• **AIM OF THE EXERCISE**
Repeat the listing below word for word, stopping after the line that contains "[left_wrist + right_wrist".

• **SUPPLIED INFORMATION**

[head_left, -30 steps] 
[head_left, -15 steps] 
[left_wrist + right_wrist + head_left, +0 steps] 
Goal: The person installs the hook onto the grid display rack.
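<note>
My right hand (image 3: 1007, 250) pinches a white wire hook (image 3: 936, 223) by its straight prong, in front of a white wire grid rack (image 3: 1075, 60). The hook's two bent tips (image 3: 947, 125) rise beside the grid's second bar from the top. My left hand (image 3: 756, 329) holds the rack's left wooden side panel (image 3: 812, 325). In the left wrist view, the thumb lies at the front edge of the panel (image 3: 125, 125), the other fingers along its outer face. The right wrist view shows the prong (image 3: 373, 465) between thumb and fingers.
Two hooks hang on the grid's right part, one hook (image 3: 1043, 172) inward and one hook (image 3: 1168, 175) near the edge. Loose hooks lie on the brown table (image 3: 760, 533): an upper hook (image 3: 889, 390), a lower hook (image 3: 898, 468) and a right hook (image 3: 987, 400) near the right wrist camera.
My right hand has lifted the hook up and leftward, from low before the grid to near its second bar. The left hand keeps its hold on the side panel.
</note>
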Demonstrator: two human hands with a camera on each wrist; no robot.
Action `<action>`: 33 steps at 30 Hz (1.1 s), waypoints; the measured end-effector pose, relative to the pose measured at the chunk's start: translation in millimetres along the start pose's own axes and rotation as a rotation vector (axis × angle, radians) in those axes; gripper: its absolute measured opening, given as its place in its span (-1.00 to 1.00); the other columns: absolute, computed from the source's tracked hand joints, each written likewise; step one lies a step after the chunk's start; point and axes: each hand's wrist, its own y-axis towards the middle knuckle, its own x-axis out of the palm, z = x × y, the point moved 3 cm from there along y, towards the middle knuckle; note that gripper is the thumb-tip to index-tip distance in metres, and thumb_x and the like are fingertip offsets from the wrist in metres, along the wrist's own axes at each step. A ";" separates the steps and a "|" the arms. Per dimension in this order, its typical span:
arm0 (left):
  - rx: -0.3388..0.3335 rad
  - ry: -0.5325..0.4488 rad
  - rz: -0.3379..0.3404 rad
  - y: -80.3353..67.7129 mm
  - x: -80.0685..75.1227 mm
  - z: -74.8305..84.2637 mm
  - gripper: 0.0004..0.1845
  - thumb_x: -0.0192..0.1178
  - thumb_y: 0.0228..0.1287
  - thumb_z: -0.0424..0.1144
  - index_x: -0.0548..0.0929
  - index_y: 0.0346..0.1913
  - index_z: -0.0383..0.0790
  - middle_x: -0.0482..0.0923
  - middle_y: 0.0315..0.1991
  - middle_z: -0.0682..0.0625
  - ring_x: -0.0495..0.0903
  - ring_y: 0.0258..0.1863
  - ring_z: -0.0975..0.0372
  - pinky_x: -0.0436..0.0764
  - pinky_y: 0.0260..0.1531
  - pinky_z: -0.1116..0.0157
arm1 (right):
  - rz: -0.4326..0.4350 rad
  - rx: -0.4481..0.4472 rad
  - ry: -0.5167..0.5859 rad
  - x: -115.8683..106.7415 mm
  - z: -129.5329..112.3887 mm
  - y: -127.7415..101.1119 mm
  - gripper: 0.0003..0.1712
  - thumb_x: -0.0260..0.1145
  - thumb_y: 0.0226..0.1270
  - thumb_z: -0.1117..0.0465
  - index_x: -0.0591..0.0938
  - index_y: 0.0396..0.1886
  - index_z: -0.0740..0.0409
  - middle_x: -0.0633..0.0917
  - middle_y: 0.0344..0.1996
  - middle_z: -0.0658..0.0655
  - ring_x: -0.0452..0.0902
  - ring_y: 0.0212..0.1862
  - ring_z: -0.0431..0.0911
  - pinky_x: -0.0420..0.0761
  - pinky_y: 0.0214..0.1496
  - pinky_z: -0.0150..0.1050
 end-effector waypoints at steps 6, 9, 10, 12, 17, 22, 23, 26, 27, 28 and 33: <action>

• **REPLY TO THE EXERCISE**
[head_left, -30 steps] 
[head_left, -15 steps] 
[left_wrist + right_wrist + head_left, +0 steps] 

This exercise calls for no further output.